[Start of section]

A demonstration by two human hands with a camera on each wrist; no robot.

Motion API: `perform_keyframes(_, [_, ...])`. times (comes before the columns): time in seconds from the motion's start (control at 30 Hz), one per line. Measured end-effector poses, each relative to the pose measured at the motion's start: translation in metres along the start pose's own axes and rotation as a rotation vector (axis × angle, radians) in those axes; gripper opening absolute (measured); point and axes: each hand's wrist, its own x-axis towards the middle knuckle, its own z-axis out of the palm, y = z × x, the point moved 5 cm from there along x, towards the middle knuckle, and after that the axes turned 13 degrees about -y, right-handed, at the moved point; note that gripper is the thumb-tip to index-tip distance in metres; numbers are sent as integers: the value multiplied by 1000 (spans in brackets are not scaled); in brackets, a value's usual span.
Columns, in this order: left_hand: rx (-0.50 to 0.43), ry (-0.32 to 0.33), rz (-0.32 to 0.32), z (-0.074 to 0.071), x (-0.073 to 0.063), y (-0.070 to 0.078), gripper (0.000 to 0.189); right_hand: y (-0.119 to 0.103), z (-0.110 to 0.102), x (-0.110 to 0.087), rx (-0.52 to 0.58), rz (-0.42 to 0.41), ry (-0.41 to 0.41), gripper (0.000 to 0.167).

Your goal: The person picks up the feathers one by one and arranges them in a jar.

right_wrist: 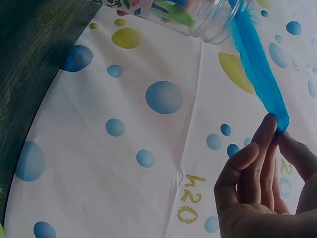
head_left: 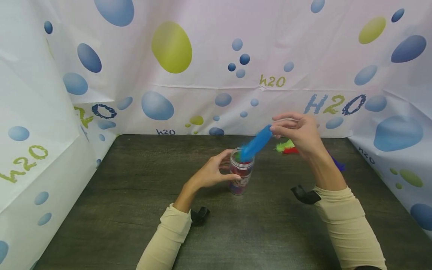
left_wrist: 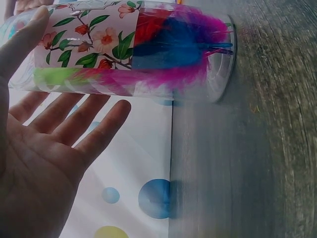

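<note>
A clear plastic jar [head_left: 237, 187] stands upright on the table, its mouth uncovered. Through its wall, below a floral label [left_wrist: 99, 37], magenta, red and blue feathers [left_wrist: 173, 47] show in the left wrist view. My left hand [head_left: 213, 170] steadies the jar from the left, thumb on the near side and fingers on the far side. Above and right of it, my right hand [head_left: 298, 135] pinches one end of a bright blue feather [right_wrist: 262, 74] between thumb and fingertips. The feather slants down, its other end at the jar's mouth.
Beyond the right forearm lie a lime green feather [head_left: 285, 145], a red feather [head_left: 291, 150] and a dark blue feather [head_left: 338, 164], partly hidden. A dark wooden table [head_left: 135, 187] meets a spotted white sheet [head_left: 202, 45] at its back and sides.
</note>
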Motion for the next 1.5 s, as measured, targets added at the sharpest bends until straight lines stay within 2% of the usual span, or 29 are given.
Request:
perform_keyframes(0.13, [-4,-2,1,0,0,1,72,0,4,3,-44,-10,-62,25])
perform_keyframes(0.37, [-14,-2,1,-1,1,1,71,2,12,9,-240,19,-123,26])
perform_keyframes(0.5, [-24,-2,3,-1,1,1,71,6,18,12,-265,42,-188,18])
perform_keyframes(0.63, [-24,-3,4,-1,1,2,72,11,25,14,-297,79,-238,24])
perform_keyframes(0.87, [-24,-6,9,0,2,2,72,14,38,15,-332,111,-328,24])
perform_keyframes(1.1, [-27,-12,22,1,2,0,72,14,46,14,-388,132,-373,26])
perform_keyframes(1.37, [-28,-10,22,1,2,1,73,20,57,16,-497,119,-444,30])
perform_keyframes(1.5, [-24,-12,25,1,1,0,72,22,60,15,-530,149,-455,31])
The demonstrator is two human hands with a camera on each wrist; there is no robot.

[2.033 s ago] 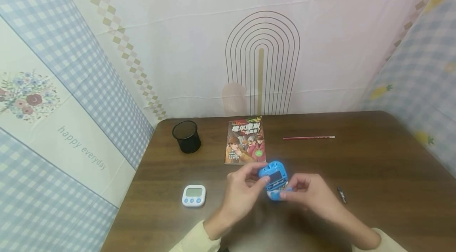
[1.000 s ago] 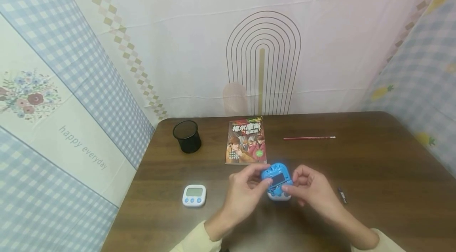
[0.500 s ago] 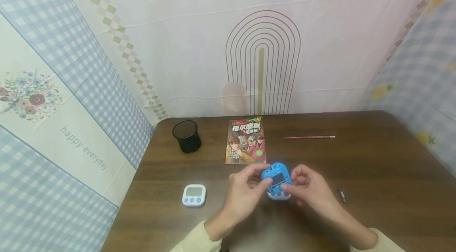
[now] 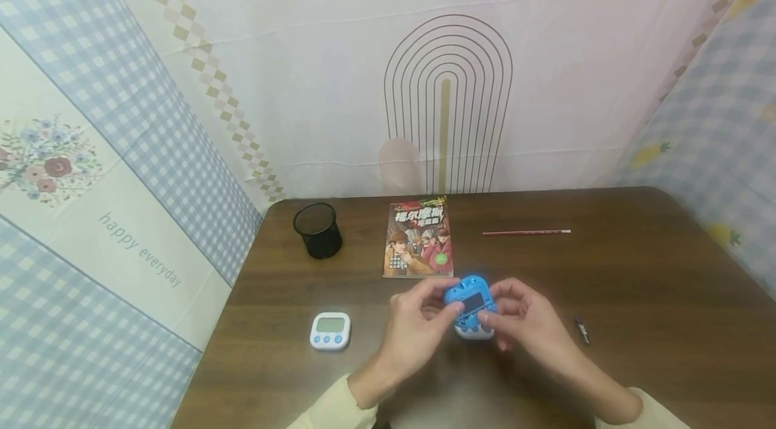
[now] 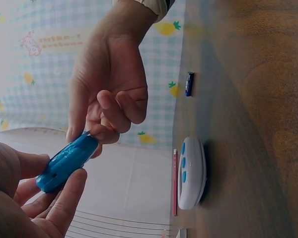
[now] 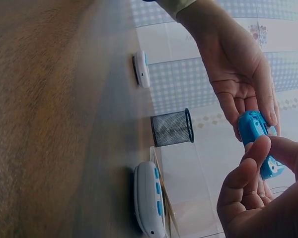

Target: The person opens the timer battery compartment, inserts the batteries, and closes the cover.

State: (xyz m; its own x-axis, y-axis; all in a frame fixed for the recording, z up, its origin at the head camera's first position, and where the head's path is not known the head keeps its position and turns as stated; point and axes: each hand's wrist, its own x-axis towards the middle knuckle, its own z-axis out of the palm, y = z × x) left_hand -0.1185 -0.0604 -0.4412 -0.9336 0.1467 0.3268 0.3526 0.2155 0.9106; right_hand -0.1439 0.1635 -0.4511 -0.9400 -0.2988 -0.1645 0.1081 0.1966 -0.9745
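Observation:
My left hand (image 4: 409, 328) pinches the left side of a blue digital timer (image 4: 471, 286), thumb on its face. That face shows a dark rectangle, apparently the back. My right hand (image 4: 533, 321) holds the lower right, thumb pressing at the timer's lower part. In the left wrist view the timer (image 5: 64, 166) is tilted between both hands, held above the table. The right wrist view shows a recess in the timer's (image 6: 252, 126) near end. Beneath the hands lies a white timer (image 4: 475, 333) with blue buttons, mostly hidden in the head view.
Another white timer (image 4: 330, 331) lies at left, a small dark battery (image 4: 582, 331) at right. Behind stand or lie a black mesh pen holder (image 4: 321, 234), a comic-style book (image 4: 418, 240) and a red pencil (image 4: 526, 233). All are on the dark wooden table (image 4: 267, 388).
Two seconds ago my right hand held a blue piece, likely the battery cover, at the timer's lower end. It now sits against the timer, and the right fingers have closed in on its edge.

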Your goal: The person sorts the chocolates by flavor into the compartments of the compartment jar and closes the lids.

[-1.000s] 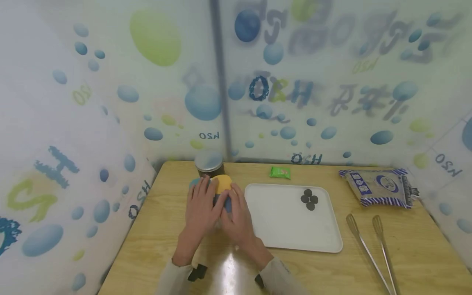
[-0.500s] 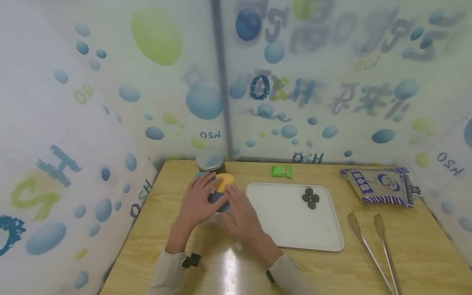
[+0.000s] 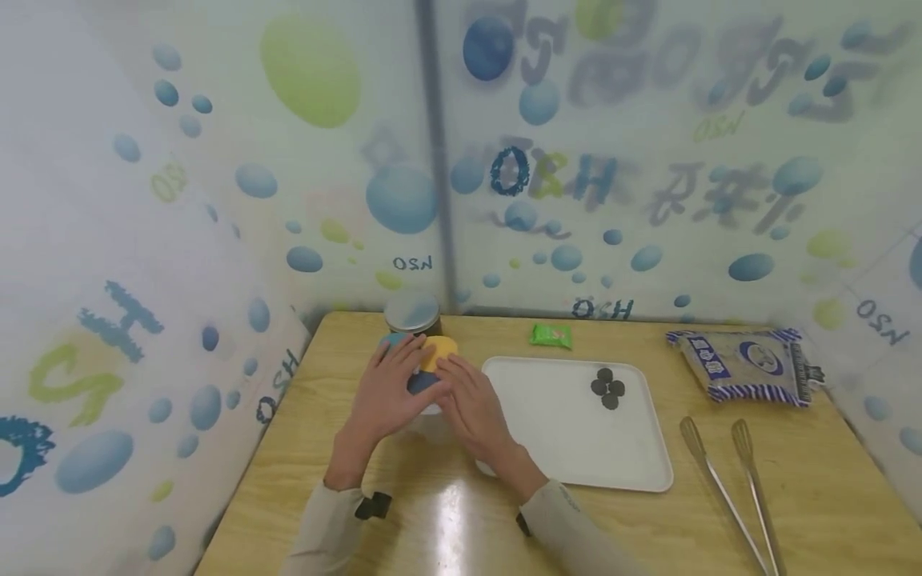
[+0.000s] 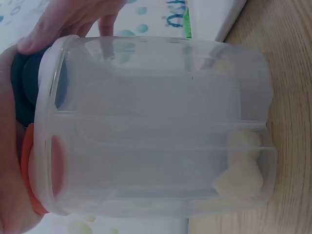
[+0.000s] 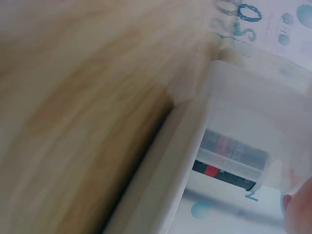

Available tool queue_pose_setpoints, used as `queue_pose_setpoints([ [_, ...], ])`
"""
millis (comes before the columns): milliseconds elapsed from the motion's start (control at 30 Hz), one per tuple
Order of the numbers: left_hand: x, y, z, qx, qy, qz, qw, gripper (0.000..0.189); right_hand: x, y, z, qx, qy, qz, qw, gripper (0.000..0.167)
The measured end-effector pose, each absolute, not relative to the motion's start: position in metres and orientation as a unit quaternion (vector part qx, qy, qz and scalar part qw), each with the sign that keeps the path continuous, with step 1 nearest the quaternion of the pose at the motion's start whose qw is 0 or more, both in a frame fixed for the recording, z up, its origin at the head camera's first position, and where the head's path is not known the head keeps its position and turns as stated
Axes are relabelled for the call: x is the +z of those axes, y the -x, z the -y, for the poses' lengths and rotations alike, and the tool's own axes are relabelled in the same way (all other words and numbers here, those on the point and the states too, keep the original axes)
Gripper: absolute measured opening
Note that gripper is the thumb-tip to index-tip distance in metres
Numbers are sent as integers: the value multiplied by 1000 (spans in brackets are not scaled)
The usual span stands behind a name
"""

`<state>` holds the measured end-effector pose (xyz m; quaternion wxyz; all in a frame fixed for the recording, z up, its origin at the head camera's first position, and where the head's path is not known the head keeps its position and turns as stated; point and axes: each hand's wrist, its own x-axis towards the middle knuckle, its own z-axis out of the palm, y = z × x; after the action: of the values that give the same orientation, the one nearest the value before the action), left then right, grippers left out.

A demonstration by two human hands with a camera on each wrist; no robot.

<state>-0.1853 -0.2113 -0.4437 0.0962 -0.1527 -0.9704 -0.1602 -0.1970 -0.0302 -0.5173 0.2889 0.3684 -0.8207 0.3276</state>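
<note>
- While both hands mask much of its top, a clear container (image 4: 156, 141) stands upright on the far left part of a wooden table (image 3: 591, 528), beside a white tray (image 3: 555, 432); its walls are mostly hidden in the head view.
- Spread wide, the left hand (image 3: 382, 392) lies over the left side of the lid (image 4: 50, 122), concealing that portion; how firmly it presses cannot be told.
- Stretched rather than curled, the fingers of the right hand (image 3: 477, 412) reach the lid's right side, close against the left thumb; their pressure is equally unclear.
- Behind, a metal-lidded jar (image 3: 412, 312) is partly blocked. Both sleeves (image 3: 327, 520) and the metal tongs (image 3: 693, 438) run off the near edge. Blur covers much of the right wrist view, where a dark item with a red patch (image 5: 222, 170) is hard to identify.
- Translucent and ridged, the container wears a teal, yellow (image 3: 437, 352) and blue (image 3: 420, 382) top, plus an orange section (image 4: 27, 168) seen from the left wrist. Pale lumps (image 4: 239, 180), softened by cloudy plastic, sit at its bottom.
- Four dark round pieces (image 3: 615, 389) occupy the tray's far right; a green packet (image 3: 551, 335) lies beyond it, a striped bag (image 3: 745, 366) at far right.
</note>
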Motion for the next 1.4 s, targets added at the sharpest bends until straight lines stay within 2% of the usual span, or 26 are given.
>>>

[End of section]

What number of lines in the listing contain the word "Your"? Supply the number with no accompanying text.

2